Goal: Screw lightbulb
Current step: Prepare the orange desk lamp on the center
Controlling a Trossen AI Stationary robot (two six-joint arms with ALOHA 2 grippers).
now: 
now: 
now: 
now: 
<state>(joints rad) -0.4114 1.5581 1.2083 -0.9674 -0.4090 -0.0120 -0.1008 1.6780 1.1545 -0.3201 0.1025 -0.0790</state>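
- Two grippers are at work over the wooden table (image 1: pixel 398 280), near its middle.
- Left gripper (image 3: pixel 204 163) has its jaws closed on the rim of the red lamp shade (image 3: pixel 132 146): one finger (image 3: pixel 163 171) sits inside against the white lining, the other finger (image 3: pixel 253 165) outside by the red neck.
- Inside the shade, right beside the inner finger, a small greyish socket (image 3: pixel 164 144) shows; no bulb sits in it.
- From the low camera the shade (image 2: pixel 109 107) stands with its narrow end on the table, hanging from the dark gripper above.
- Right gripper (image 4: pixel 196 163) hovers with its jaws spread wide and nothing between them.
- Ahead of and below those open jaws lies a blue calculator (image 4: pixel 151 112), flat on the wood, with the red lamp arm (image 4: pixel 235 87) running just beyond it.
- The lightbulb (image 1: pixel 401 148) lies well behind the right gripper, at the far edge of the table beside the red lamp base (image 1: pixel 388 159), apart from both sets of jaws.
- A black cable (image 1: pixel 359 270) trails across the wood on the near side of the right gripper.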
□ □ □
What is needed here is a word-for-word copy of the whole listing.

Solved problem:
Goal: Screw lightbulb
Current step: Prepare the orange desk lamp on the center
Controlling a Trossen AI Stationary robot (two six-joint arms with ALOHA 2 grippers).
now: 
now: 
now: 
now: 
<state>(joints rad) -0.4114 1.5581 1.2083 -0.9674 -0.4090 -0.0120 -0.1008 1.6780 1.1545 -0.3201 0.1025 -0.0790</state>
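- Two grippers are at work over the wooden table (image 1: pixel 398 280), near its middle.
- Left gripper (image 3: pixel 204 163) has its jaws closed on the rim of the red lamp shade (image 3: pixel 132 146): one finger (image 3: pixel 163 171) sits inside against the white lining, the other finger (image 3: pixel 253 165) outside by the red neck.
- Inside the shade, right beside the inner finger, a small greyish socket (image 3: pixel 164 144) shows; no bulb sits in it.
- From the low camera the shade (image 2: pixel 109 107) stands with its narrow end on the table, hanging from the dark gripper above.
- Right gripper (image 4: pixel 196 163) hovers with its jaws spread wide and nothing between them.
- Ahead of and below those open jaws lies a blue calculator (image 4: pixel 151 112), flat on the wood, with the red lamp arm (image 4: pixel 235 87) running just beyond it.
- The lightbulb (image 1: pixel 401 148) lies well behind the right gripper, at the far edge of the table beside the red lamp base (image 1: pixel 388 159), apart from both sets of jaws.
- A black cable (image 1: pixel 359 270) trails across the wood on the near side of the right gripper.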

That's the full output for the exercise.